* **EXERCISE GOAL**
Where a line below holds the string "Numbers", that line goes into the answer.

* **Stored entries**
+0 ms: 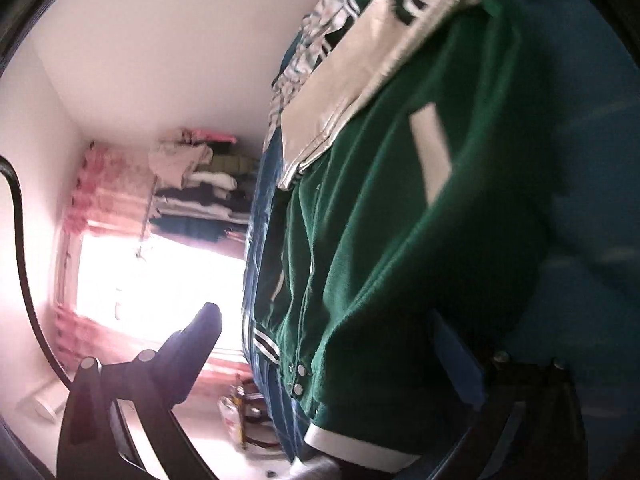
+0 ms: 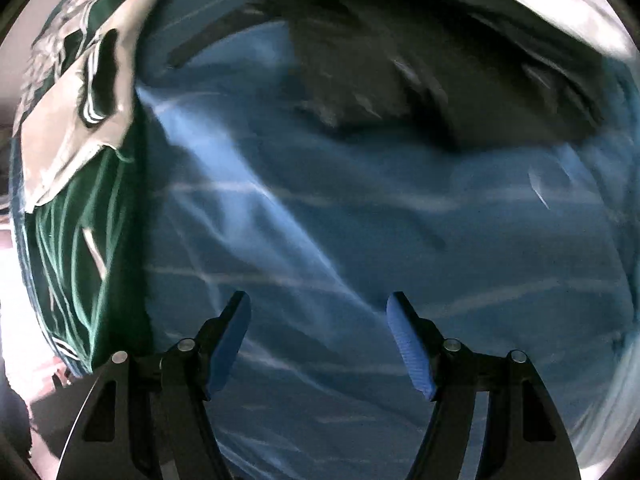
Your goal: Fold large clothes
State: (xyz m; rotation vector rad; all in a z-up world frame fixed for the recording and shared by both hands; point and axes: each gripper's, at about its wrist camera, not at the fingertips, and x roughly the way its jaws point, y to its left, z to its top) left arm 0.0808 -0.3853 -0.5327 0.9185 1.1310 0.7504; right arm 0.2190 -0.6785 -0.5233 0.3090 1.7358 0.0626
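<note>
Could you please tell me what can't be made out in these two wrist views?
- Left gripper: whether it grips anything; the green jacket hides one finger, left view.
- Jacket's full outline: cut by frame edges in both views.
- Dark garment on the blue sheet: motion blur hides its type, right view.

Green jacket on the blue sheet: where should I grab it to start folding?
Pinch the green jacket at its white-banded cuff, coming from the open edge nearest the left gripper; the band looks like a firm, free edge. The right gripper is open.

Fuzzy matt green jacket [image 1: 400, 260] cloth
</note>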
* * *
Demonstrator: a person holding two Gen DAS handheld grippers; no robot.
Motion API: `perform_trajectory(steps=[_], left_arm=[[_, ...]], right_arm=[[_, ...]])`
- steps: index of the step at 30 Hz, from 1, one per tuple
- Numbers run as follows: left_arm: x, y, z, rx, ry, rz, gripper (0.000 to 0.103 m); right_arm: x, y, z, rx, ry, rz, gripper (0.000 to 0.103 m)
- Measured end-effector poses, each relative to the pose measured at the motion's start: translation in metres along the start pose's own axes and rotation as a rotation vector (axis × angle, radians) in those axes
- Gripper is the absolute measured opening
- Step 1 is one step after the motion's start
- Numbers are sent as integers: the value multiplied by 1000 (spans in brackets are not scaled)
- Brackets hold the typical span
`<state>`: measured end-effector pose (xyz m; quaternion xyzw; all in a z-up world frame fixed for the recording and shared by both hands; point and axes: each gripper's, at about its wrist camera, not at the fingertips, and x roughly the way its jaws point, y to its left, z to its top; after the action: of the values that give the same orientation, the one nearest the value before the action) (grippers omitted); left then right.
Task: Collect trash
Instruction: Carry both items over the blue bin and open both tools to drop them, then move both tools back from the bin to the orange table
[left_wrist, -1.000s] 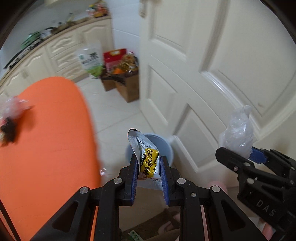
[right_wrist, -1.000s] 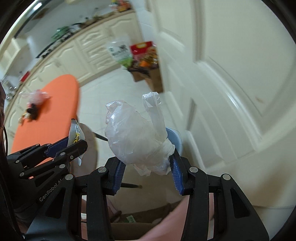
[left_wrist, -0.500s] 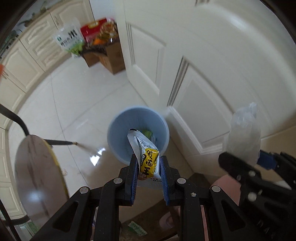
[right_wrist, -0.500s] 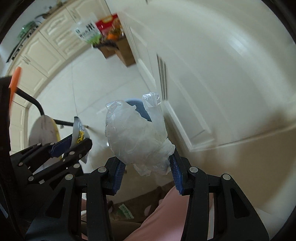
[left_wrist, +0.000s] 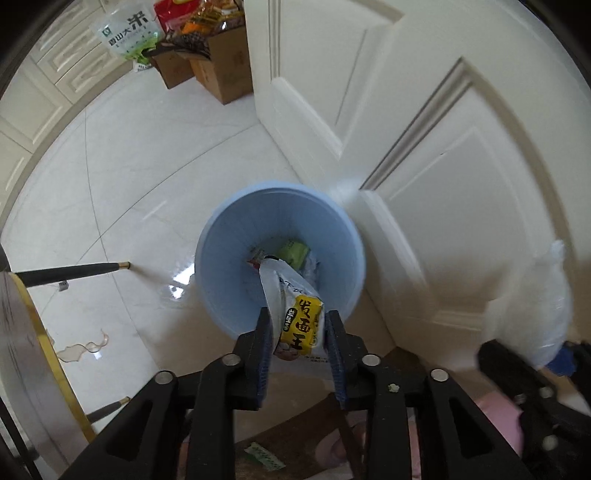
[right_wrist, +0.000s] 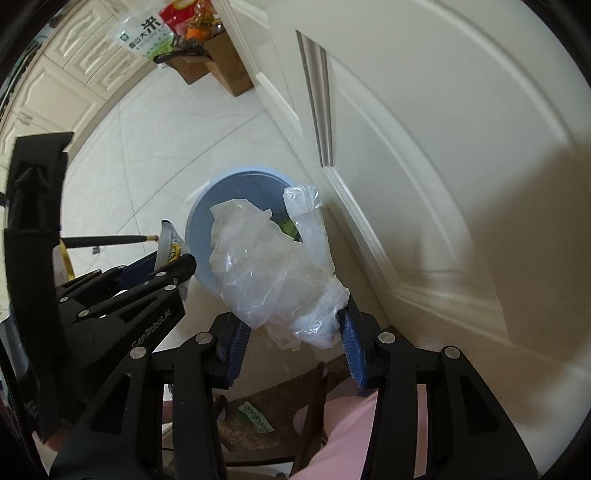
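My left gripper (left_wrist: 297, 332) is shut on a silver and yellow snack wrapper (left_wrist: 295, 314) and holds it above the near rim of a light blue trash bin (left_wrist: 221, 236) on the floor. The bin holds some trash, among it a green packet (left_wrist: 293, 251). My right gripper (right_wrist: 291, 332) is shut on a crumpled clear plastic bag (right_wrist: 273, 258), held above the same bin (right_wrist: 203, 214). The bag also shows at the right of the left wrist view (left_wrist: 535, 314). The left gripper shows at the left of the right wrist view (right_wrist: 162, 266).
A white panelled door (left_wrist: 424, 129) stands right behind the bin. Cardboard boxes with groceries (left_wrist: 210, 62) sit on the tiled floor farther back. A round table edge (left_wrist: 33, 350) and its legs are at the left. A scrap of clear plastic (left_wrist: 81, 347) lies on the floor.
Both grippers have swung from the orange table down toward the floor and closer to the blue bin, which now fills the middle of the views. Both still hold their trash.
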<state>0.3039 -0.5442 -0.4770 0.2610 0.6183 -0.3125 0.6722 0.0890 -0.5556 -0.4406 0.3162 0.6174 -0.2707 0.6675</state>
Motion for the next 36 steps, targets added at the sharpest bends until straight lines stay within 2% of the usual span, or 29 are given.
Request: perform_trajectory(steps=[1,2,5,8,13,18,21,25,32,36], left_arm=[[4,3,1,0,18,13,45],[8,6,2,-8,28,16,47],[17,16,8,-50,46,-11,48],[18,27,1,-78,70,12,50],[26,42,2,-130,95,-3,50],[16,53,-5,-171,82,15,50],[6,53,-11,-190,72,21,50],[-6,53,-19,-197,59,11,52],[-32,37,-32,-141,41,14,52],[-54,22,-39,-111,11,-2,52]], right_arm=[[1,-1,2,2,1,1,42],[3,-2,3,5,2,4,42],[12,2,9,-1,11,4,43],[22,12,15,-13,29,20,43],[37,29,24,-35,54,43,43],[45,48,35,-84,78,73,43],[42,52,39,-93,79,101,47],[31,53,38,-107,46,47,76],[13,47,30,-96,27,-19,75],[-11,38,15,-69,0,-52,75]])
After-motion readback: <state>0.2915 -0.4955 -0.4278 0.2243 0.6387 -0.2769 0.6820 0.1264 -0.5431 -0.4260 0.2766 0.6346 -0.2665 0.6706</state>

* **EXERCISE RESULT**
- Numbers run as follows: left_arm: x, y, z, rx, ry, rz, gripper (0.000 to 0.103 m); right_arm: x, y, z, rx, ry, rz, gripper (0.000 to 0.103 m)
- Numbers are sent as integers: the value multiplied by 1000 (spans in brackets are not scaled)

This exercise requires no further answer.